→ **ASSIGNED TASK**: Leave the images aside and output every entry exactly.

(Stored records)

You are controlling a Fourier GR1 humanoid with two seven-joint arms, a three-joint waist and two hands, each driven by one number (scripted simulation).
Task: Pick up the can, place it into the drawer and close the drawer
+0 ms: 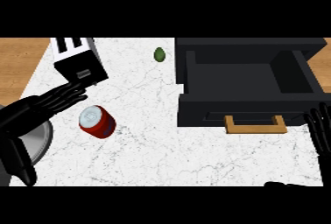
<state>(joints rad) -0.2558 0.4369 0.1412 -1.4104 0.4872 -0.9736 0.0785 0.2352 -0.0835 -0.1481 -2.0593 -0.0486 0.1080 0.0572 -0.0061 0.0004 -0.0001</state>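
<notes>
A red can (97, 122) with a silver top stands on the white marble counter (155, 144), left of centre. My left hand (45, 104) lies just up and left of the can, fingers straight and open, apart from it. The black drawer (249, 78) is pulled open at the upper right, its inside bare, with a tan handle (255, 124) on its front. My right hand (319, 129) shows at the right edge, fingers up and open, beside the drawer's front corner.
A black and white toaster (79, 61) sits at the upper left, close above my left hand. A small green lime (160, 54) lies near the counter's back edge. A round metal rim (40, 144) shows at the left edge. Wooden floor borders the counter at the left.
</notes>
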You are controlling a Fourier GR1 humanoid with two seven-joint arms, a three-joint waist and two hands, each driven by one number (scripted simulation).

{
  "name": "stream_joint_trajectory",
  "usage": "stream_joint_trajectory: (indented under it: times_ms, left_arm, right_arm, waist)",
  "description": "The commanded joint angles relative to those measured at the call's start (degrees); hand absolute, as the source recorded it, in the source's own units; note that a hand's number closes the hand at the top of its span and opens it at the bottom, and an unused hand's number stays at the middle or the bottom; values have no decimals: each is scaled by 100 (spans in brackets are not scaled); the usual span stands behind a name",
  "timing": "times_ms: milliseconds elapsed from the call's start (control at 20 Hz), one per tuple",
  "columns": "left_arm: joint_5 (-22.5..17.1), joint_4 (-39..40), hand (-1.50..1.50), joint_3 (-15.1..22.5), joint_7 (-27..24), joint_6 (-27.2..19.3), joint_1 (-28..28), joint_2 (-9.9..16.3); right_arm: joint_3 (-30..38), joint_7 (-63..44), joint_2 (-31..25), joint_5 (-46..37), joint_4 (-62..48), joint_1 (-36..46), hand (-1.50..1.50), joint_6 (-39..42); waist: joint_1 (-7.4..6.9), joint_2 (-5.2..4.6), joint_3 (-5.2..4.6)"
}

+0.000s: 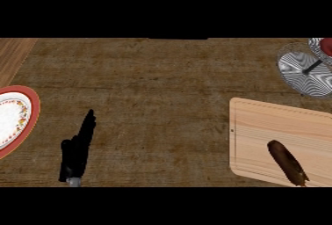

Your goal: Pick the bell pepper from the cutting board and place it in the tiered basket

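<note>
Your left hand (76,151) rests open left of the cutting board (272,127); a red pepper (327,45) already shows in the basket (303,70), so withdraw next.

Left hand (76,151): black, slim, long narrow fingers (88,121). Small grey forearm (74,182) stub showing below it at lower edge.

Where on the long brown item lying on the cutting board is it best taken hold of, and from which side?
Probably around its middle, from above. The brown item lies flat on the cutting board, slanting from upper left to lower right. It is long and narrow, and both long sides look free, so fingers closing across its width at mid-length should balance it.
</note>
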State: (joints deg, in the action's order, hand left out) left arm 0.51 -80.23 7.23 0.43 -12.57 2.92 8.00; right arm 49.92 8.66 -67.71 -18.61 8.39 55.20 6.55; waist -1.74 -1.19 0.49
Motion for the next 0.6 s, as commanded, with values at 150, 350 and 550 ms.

→ **SOLUTION FOR THIS PROBLEM**:
You are controlling a Fourier GR1 humanoid with two seven-joint arms, a three-joint waist and two hands, each driven by one number (scripted simulation).
Task: Pick up the can, place it into the drawer and close the drawer
+0 ms: 
<state>(joints rad) -0.2558 0.4369 0.1412 -1.4104 0.4872 -0.9736 0.0785 0.2352 -0.0835 -0.1481 -2.0593 -0.0486 0.1080 0.0572 -0.0061 0.0004 -0.0001</state>
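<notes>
A red can (97, 122) with a silver top stands on the white marble counter (155, 144), left of centre. My left hand (45, 104) lies just up and left of the can, fingers straight and open, apart from it. The black drawer (249, 78) is pulled open at the upper right, its inside bare, with a tan handle (255, 124) on its front. My right hand (319, 129) shows at the right edge, fingers up and open, beside the drawer's front corner.
A black and white toaster (79, 61) sits at the upper left, close above my left hand. A small green lime (160, 54) lies near the counter's back edge. A round metal rim (40, 144) shows at the left edge. Wooden floor borders the counter at the left.
</notes>
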You are controlling a Fourier GR1 humanoid with two seven-joint arms, a three-joint waist and two hands, each driven by one number (scripted simulation).

{
  "name": "stream_joint_trajectory",
  "usage": "stream_joint_trajectory: (indented under it: times_ms, left_arm, right_arm, waist)",
  "description": "The commanded joint angles relative to those measured at the call's start (degrees); hand absolute, as the source recorded it, in the source's own units; note that a hand's number closes the hand at the top of its span and opens it at the bottom, and an unused hand's number stays at the middle or the bottom; values have no decimals: each is scaled by 100 (spans in brackets are not scaled); the usual span stands behind a name",
  "timing": "times_ms: milliseconds elapsed from the call's start (control at 20 Hz), one per tuple",
  "columns": "left_arm: joint_5 (-22.5..17.1), joint_4 (-39..40), hand (-1.50..1.50), joint_3 (-15.1..22.5), joint_7 (-27..24), joint_6 (-27.2..19.3), joint_1 (-28..28), joint_2 (-9.9..16.3); right_arm: joint_3 (-30..38), joint_7 (-63..44), joint_2 (-31..25), joint_5 (-46..37), joint_4 (-62..48), joint_1 (-36..46), hand (-1.50..1.50), joint_6 (-39..42); waist: joint_1 (-7.4..6.9), joint_2 (-5.2..4.6), joint_3 (-5.2..4.6)"
}

+0.000s: 

Your goal: Pick the bell pepper from the cutting board and place it in the tiered basket

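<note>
Your left hand (76,151) rests open left of the cutting board (272,127); a red pepper (327,45) already shows in the basket (303,70), so withdraw next.

Left hand (76,151): black, slim, long narrow fingers (88,121). Small grey forearm (74,182) stub showing below it at lower edge.

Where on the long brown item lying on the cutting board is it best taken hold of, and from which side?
Probably around its middle, from above. The brown item lies flat on the cutting board, slanting from upper left to lower right. It is long and narrow, and both long sides look free, so fingers closing across its width at mid-length should balance it.
</note>
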State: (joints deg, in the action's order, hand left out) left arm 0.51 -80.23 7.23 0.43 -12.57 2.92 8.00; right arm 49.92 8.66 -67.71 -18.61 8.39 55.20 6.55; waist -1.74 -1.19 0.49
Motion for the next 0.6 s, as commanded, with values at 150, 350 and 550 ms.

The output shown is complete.